Adam Blatner

Words and Images from the Mind of Adam Blatner

Mandalas and Sacred Geometry

Originally posted on November 28, 2013

I just received a card from a friend that had a mandala on it as a design, and that reminded me of this emerging trend to present this form of art for your enjoyment. Thousands of people are exploring this medium and you can find many examples on the internet—especially if you google “mandala.” My own tend to be less symmetrical, more a vehicle for expressing my intuition that the cosmos is dynamic—therefore, many of mine also have an odd number of vertices—more often nine, but also 5, 7, 11, as well as the more symmetric mandalas based on 4, 6, 8, 10, 12.

The card says that the role of number and sacred geometry is to reveal the truths and principles of the universe. I have problems with words like “truths,” but part of me half agrees, and I’m intrigued with what that’s about. I think it is that number and pattern represents the capacity to focus, to see definitions—not three, not five, but four. At the dream level it is more fuzzy. I always found the dream fragment compelling later in the chapter,  Wool and Water, in Lewis Carroll’s late 19th century children’s story, Alice’s Adventures Through the Looking Glass: Alice was in a shop filled with intriguing stuff; but when she looked at a shelf, it was empty! However, she could vaguely see wonderful items, curious items, on the shelves above and below her point of focus.
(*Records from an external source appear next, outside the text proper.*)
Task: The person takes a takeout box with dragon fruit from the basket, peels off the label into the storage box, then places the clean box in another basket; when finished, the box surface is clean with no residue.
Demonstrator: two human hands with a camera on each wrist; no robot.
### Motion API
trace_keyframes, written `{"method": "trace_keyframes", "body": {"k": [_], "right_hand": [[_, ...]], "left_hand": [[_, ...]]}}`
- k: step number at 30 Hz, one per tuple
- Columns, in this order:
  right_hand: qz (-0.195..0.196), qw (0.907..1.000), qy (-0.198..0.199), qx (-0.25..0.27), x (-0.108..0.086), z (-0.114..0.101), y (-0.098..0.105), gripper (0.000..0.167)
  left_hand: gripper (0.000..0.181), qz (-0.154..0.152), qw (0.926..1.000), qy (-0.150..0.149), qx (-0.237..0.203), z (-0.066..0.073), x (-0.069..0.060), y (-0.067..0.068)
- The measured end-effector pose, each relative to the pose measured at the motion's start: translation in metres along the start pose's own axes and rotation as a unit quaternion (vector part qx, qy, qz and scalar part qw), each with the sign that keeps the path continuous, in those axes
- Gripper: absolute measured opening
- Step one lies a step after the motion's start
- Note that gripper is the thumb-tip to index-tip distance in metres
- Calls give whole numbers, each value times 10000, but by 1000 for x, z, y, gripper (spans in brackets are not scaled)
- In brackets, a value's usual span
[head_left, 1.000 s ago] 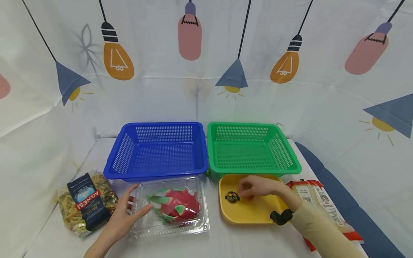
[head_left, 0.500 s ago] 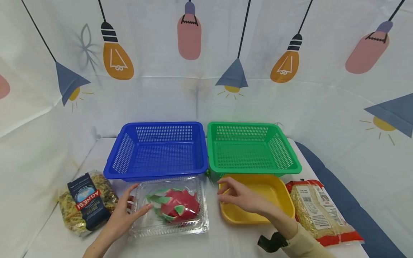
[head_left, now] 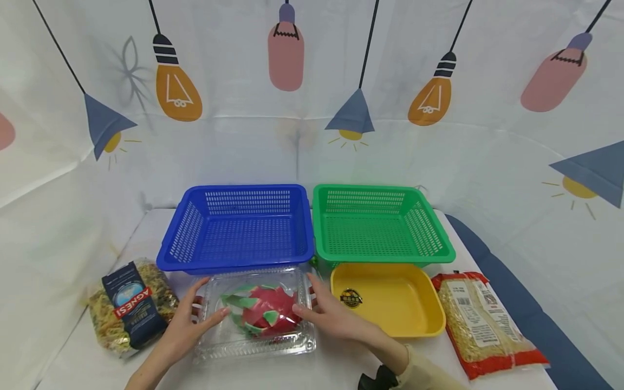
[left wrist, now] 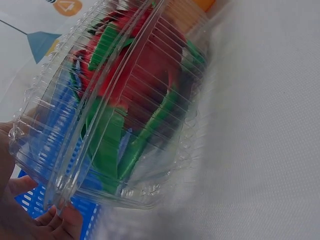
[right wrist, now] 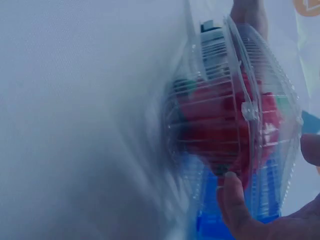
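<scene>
A clear plastic clamshell box [head_left: 219, 341] lies lidded on the white table, with a red dragon fruit [head_left: 273, 311] with green scales inside. My left hand [head_left: 182, 325] holds the box's left side, thumb over the lid and fingers at the rim; in the left wrist view the fingertips [left wrist: 70, 220] meet its corner. My right hand [head_left: 336, 314] is at the box's right side, its thumb over the lid. In the right wrist view one finger [right wrist: 232, 197] touches the side wall, while the thumb [right wrist: 311, 149] seems apart from the lid.
Behind the box stand a blue basket [head_left: 234, 265] and a green basket [head_left: 385, 254]. A yellow tray [head_left: 390, 319] with a dark label [head_left: 351, 298] is at the right. A pasta bag [head_left: 131, 306] lies left, and a red-edged grain bag [head_left: 487, 325] far right.
My right hand has left the yellow tray and moved left to the clamshell box, uncovering the tray's label. The left hand and the box have stayed in place.
</scene>
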State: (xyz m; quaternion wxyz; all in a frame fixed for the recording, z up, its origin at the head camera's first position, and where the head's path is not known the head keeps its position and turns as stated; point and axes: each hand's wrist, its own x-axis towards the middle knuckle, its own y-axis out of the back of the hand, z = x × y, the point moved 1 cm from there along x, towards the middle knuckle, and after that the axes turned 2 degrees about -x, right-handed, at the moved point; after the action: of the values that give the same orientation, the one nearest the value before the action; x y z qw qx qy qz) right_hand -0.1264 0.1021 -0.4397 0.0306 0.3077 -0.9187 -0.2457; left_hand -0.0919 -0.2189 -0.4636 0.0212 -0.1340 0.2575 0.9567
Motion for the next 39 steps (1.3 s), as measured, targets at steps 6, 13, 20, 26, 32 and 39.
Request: {"method": "trace_keyframes", "body": {"k": [6,13,20,26,32,39], "right_hand": [[266,9979,-220,-539,-1,2,-9,83],[352,9976,-293,-514,-2,2,-14,82],[506,9973,-278,-451,-4,4,-19,79],[562,9973,-361,-303,-9,4,-21,75],[590,9976,-293,-189,-20,-2,-14,72],[456,9985,-257,-153,-32,-11,5,72]], "left_hand": [[91,-7,10000,49,6,2,-1,-1],[89,85,9999,-65,131,-1,-2,-1],[75,499,9965,-605,305,-4,-7,-1],[64,583,9957,-719,34,-5,-15,-1],[59,541,9934,-858,-537,1,-26,-4],[59,529,9887,-1127,-830,17,-35,-8]]}}
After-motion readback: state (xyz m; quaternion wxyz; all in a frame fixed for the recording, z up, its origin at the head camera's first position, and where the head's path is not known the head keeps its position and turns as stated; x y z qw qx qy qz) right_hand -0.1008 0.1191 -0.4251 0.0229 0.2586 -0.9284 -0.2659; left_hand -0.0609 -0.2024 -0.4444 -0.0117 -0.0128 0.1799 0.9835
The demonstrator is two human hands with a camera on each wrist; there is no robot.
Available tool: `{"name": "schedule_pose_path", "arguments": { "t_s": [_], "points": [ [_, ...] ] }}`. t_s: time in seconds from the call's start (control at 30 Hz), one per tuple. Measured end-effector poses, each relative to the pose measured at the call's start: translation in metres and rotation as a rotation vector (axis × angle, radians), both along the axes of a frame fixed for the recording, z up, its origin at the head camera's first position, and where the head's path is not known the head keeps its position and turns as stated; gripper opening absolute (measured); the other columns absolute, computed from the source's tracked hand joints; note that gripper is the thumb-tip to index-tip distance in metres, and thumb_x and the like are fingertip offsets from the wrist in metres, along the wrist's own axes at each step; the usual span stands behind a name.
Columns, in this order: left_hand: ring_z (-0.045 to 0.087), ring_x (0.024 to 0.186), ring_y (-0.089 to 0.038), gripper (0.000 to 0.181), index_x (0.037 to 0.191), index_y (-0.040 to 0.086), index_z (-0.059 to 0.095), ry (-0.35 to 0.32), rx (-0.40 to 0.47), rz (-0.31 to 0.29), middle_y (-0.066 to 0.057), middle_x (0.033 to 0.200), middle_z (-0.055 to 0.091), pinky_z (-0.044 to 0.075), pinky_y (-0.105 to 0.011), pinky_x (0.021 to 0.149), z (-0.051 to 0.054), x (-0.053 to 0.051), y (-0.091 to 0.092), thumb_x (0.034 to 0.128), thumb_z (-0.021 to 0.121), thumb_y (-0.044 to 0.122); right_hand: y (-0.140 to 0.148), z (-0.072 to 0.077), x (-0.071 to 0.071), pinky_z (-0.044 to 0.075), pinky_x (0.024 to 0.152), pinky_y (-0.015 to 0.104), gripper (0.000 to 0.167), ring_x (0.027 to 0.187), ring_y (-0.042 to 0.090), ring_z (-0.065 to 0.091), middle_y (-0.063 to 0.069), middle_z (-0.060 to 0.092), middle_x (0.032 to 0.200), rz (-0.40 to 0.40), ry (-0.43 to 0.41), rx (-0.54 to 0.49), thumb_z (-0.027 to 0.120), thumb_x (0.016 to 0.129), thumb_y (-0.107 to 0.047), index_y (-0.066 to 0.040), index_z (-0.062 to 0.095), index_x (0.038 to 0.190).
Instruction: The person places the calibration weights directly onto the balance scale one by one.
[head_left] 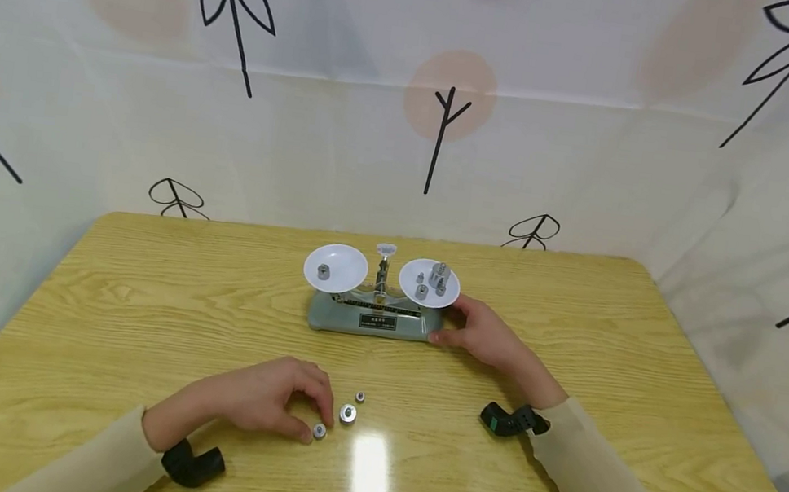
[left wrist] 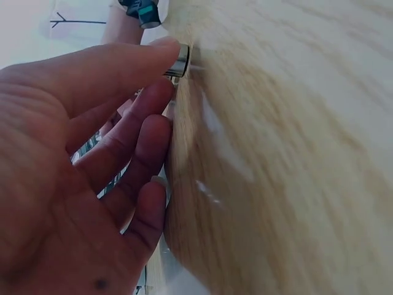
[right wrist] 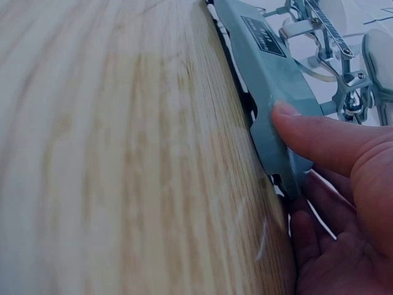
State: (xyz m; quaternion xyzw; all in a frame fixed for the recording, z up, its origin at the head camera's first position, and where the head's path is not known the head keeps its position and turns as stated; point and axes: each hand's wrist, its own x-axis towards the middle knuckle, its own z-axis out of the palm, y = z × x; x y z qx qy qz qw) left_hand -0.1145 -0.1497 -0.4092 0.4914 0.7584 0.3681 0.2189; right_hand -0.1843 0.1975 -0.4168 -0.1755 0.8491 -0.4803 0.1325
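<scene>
A balance scale stands at the table's back, its grey-green base [head_left: 334,314] facing front. My right hand [head_left: 483,335] grips the base's right end; in the right wrist view the thumb lies on the base [right wrist: 276,80], fingers behind it. One small weight [head_left: 323,272] sits in the left pan [head_left: 344,260], several weights [head_left: 439,274] in the right pan [head_left: 409,274]. Nearer the front, my left hand [head_left: 265,394] pinches a small metal weight [head_left: 319,431] at the tabletop; the left wrist view shows the thumb against a metal weight [left wrist: 180,61], the index finger hidden.
Two more weights stand on the wooden table [head_left: 172,309] just right of my left hand: a larger one [head_left: 347,414] and a smaller one [head_left: 360,397]. A patterned cloth [head_left: 348,142] hangs behind the table. Black wrist mounts [head_left: 508,421] sit on both sleeves.
</scene>
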Motion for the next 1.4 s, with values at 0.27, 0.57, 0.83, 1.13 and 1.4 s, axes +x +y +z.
{"name": "schedule_pose_path", "arguments": {
  "t_s": [0.27, 0.57, 0.83, 1.13, 1.4],
  "points": [
    [0.057, 0.1, -0.004, 0.017, 0.101, 0.02, 0.075, -0.024, -0.003, -0.015, 0.013, 0.103, 0.065, 0.048, -0.027, 0.092, -0.001, 0.0, 0.001, 0.0856, 0.08, 0.014, -0.009, 0.025, 0.013, 0.031, 0.113, 0.051, 0.059, 0.133, 0.039, 0.045, 0.025, 0.052, 0.139, 0.001, -0.008, 0.001, 0.076, 0.084, 0.0, 0.01, 0.051, 0.136],
    [0.057, 0.098, -0.006, 0.015, 0.098, 0.019, 0.073, -0.047, -0.03, 0.001, 0.013, 0.101, 0.064, 0.048, -0.027, 0.092, 0.003, 0.001, 0.002, 0.0857, 0.08, 0.014, -0.006, 0.015, 0.009, 0.03, 0.114, 0.052, 0.059, 0.134, 0.04, 0.043, 0.025, 0.051, 0.14, -0.001, -0.003, 0.005, 0.075, 0.084, 0.002, 0.011, 0.05, 0.137],
    [0.057, 0.097, -0.007, 0.012, 0.097, 0.022, 0.071, -0.056, -0.038, 0.004, 0.014, 0.1, 0.064, 0.048, -0.027, 0.09, 0.004, 0.001, 0.0, 0.0875, 0.079, 0.022, 0.002, -0.01, -0.004, 0.03, 0.114, 0.049, 0.064, 0.135, 0.034, 0.043, 0.019, 0.052, 0.142, -0.004, 0.009, -0.012, 0.08, 0.083, -0.006, 0.004, 0.051, 0.139],
    [0.061, 0.092, -0.009, 0.013, 0.099, 0.02, 0.071, -0.062, -0.008, 0.005, 0.014, 0.098, 0.065, 0.051, -0.026, 0.085, 0.003, -0.001, -0.004, 0.088, 0.078, 0.019, 0.003, -0.009, -0.004, 0.029, 0.114, 0.049, 0.064, 0.135, 0.033, 0.044, 0.017, 0.053, 0.141, 0.0, 0.01, -0.012, 0.081, 0.082, -0.011, 0.003, 0.053, 0.138],
    [0.062, 0.09, -0.011, 0.014, 0.099, 0.02, 0.071, -0.074, -0.007, 0.032, 0.014, 0.097, 0.065, 0.053, -0.027, 0.082, 0.006, -0.002, -0.004, 0.0871, 0.078, 0.016, 0.002, -0.007, -0.003, 0.029, 0.115, 0.049, 0.064, 0.136, 0.033, 0.043, 0.017, 0.054, 0.141, -0.005, 0.011, -0.001, 0.081, 0.082, -0.011, 0.003, 0.053, 0.138]
  ]
}}
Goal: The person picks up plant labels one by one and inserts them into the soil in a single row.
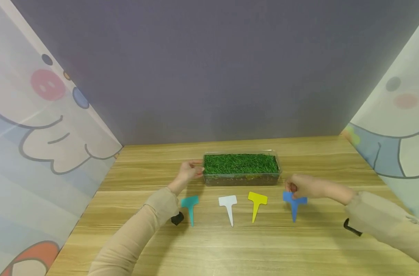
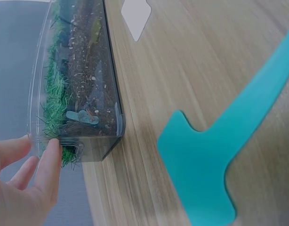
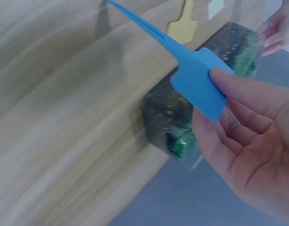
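A clear plastic box (image 1: 242,179) holds dark soil topped with green artificial-looking grass (image 1: 240,163). My left hand (image 1: 191,171) rests its fingertips against the box's left end; in the left wrist view the fingers (image 2: 48,165) reach to its rim. Between thumb and fingers, my right hand (image 1: 301,186) pinches the wide head of a blue T-shaped plant label (image 1: 294,203), right of the box. The right wrist view has that label raised off the wood with its pointed stem (image 3: 144,26) angled away. In front of the box lie a teal plant label (image 1: 190,203), a white one (image 1: 228,203) and a yellow one (image 1: 257,201).
The wooden tabletop (image 1: 237,249) runs back to a grey wall (image 1: 223,76). Cartoon-printed panels (image 1: 40,126) stand at both sides. A black device (image 1: 177,218) shows by the left sleeve, and another dark piece (image 1: 352,227) by the right sleeve.
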Demonstrator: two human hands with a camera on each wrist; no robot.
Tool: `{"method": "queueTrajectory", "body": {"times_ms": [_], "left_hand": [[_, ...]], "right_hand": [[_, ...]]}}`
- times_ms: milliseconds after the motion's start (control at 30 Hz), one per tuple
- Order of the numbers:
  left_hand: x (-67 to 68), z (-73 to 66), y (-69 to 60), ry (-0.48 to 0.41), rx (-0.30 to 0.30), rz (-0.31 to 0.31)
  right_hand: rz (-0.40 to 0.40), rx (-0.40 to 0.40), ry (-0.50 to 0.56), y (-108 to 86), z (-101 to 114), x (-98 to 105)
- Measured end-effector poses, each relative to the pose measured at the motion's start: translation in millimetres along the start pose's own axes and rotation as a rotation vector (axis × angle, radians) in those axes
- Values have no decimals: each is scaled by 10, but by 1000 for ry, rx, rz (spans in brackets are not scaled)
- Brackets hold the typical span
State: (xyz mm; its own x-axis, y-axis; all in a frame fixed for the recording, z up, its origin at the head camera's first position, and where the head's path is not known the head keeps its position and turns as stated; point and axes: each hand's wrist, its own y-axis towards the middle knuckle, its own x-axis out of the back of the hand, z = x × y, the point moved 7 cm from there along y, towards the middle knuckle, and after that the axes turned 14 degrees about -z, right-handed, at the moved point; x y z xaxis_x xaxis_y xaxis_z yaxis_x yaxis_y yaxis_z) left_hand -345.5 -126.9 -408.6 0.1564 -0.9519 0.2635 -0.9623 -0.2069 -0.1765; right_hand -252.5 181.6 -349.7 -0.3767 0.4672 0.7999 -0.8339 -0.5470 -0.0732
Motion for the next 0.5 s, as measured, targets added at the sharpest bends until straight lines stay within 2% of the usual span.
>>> {"method": "queueTrajectory", "body": {"times_ms": [200,500], "left_hand": [[-16,-3,-5,1,-12,34],[11,-13,-16,11,-15,15]], "right_hand": [[-12,49,-39,19,185,142],[-52,49,-109,112,319,401]]}}
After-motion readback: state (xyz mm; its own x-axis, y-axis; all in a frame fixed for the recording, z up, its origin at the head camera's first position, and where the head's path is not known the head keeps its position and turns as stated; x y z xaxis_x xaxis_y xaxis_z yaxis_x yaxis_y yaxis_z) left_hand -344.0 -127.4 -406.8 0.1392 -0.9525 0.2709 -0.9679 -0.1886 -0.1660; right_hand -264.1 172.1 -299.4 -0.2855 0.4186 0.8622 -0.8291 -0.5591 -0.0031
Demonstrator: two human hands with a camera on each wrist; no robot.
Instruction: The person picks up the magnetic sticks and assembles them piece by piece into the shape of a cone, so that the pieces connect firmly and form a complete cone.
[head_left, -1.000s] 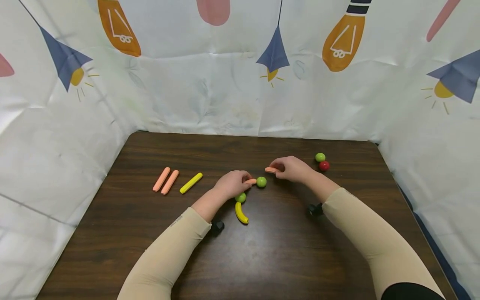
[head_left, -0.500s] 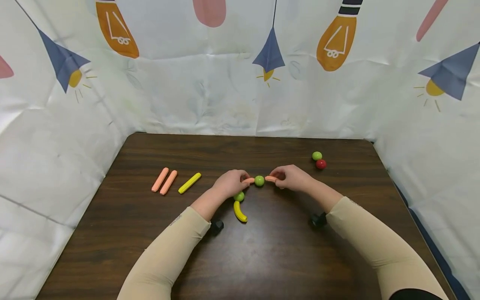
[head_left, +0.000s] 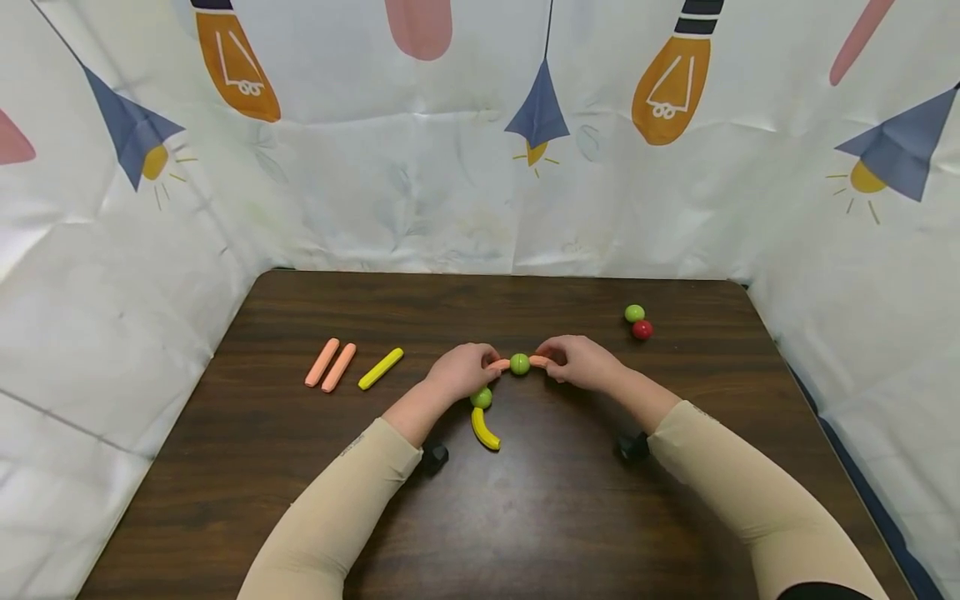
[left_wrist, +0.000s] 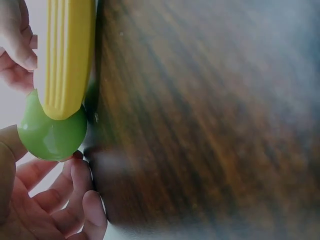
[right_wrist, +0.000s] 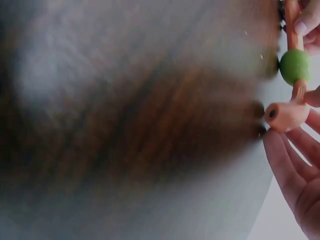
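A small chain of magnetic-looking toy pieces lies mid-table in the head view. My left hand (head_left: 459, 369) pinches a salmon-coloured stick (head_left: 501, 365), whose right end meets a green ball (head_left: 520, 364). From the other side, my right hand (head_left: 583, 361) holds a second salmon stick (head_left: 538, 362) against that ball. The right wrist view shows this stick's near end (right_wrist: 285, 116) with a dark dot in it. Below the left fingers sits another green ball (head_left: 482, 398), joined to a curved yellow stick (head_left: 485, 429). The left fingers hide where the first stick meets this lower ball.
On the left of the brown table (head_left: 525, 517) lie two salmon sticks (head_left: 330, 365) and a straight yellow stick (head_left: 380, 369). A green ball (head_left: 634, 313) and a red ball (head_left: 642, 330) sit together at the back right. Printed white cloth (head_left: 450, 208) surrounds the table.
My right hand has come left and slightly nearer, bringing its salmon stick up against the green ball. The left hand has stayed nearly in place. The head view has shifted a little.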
Yes, that’s how the dream-masters tell us that our little minds cannot really grasp what we can vaguely sense with our intuitions, and even then we tend to close down that faculty. We sense the grandeur of the cosmos, but cannot clearly perceive it, because it is quintessentially not clear. We are the lens of God, the focusing agent, the instruments for God perceiving more definitively. But all perceiving creatures do this—so in a sense, perception is a function of life. But we remember and reflect on our perceptions—that’s unique. In that sense, as I’m creating this myth, we bring things into focus, definition, make them more clear, give them boundaries.

We can even learn to perceive the world so that it seems clear and has transcended the undifferentiated body of all-creation. This advance creation towards a sharpening of consciousness, which is part of what evolution is about.

The author of the card-mandala writes that by bringing the archetype of number face to face with the archetypes of mandala, it can stir in the viewer a third archetypal experience of understanding and awe. I would add that so much depends on the set of the viewer, the inter-penetration of a lively mind with what we take to be objective, out-there.